The last couple of years have seen a flurry of regulatory changes affecting the various Indian investment products. These changes are sure to impact all of us. So it is essential for you to understand what these regulatory changes mean for you. Here are some of the major changes impacting various investment products.
Regularization of ULIPs
- Reduction of charges: Before the ULIP charges were capped, the insurers charged exorbitant charges on these products. Hence it took a long time for the recovery of these charges. But now IRDA has put a limit on these charges. This means you can recover your charges more quickly.
- Spreading out of charges over the policy term: Previously these charges were deducted during the initial 3-5 years of the product. As a result, your corpus decreased significantly. But now, the final amount goes up significantly, as more amount is invested initially.
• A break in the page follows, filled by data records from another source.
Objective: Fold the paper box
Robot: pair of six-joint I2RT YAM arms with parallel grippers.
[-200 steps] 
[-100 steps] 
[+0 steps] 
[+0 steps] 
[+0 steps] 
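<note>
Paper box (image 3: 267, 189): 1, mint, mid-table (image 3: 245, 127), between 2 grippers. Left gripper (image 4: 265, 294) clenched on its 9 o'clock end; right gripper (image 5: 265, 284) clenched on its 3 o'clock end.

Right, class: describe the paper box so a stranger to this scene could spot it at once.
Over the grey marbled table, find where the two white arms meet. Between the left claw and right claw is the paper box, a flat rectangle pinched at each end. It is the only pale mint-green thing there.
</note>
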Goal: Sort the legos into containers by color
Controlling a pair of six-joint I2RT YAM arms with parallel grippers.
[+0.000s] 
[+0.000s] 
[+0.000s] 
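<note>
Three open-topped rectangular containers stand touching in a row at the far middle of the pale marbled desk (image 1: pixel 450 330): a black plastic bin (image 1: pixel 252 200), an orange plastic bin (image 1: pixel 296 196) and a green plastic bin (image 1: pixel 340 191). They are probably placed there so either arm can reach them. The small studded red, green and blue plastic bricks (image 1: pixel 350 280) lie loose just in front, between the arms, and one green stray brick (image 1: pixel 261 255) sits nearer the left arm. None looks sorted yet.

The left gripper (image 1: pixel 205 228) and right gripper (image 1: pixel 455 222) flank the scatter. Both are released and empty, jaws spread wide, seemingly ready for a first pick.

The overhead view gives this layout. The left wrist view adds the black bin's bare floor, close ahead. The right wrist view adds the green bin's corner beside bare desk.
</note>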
- Hike in lock-in period: The the lock-in period for these products has gone up to 5 years from the earlier 3 years. This is a very important change as equities tend to give better returns over a long period, and most ULIPs are equity-based products. So you tend to get higher returns.
- Guaranteed return on pension scheme: The pension schemes from insurance companies are now set to offer you a guaranteed return of 4.5%.
- Limitation on surrender charges: With this move, you will get higher amount, if you decide to surrender your policy prematurely.
Revised guidelines for PMS
- Minimum investment for PMS to be fixed at 5 lakhs: Previously, PMS managers would accept clients even though they couldn’t invest Rs 5 lakhs. But with this new SEBI circular, the minimum amount for PMS account has been fixed at Rs 5 lakhs.
- PMS Managers to charge fee only on the excess profit generated: SEBI has said that the PMS Manager can charge their fee only on the excess profit generated over the previous year. E.g. if you invest Rs 5 lakhs, which after a year becomes Rs 8 lakhs, then you pay fee only on Rs 3 lakhs and not on the entire corpus. This saves you money in the long run. Moreover this fee will be levied at interval exceeding a quarter. This will safeguard your returns.
Abolishment of entry loads in mutual funds
- This means lesser churning, fewer NFOs and no mis-selling. It means investors gain.